# Instructions for the task
The answer must restate the listing word for word, without its images.

# Provided material
============
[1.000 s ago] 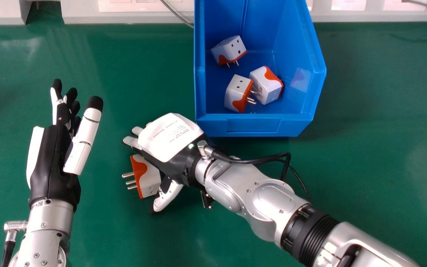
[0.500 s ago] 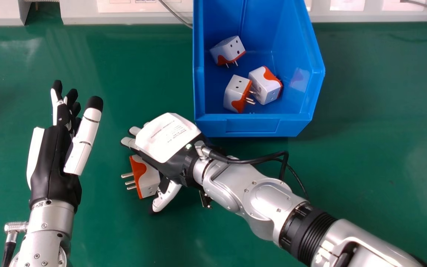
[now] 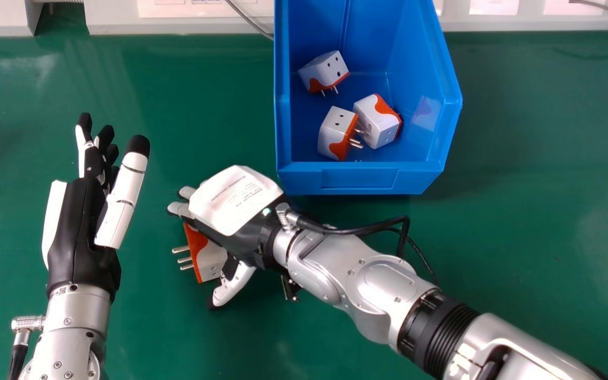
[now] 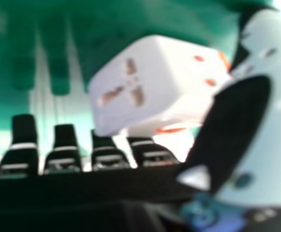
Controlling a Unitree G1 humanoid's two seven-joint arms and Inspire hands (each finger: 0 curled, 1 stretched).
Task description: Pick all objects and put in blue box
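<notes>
The last loose plug (image 3: 210,258) is lying just near and left of the right hand's (image 3: 230,206) palm, partly under its edge, between the thumb on the near side and the fingers on the far side. Its prongs are pointing left and its body is running back toward the palm, so closing across it looks likelier to work than pulling at the prongs. The right hand is lying open, not gripping; whether the thumb is touching, I cannot tell. The left hand (image 3: 79,227) is standing open, farther off to the left. Beyond the right hand, far and right, the box (image 3: 359,182) is holding three more plugs (image 3: 325,72). The smooth green table (image 3: 520,237) is running back to a pale ledge (image 3: 520,25).
</notes>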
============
# Response area
[1.000 s ago] 
[0.500 s ago] 
[now] 
[now] 
Controlling a Unitree G1 humanoid's two seven-joint arms and Inspire hands (each finger: 0 curled, 1 stretched).
Task description: Pick all objects and put in blue box
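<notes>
The last loose plug (image 3: 210,258) is lying just near and left of the right hand's (image 3: 230,206) palm, partly under its edge, between the thumb on the near side and the fingers on the far side. Its prongs are pointing left and its body is running back toward the palm, so closing across it looks likelier to work than pulling at the prongs. The right hand is lying open, not gripping; whether the thumb is touching, I cannot tell. The left hand (image 3: 79,227) is standing open, farther off to the left. Beyond the right hand, far and right, the box (image 3: 359,182) is holding three more plugs (image 3: 325,72). The smooth green table (image 3: 520,237) is running back to a pale ledge (image 3: 520,25).
</notes>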

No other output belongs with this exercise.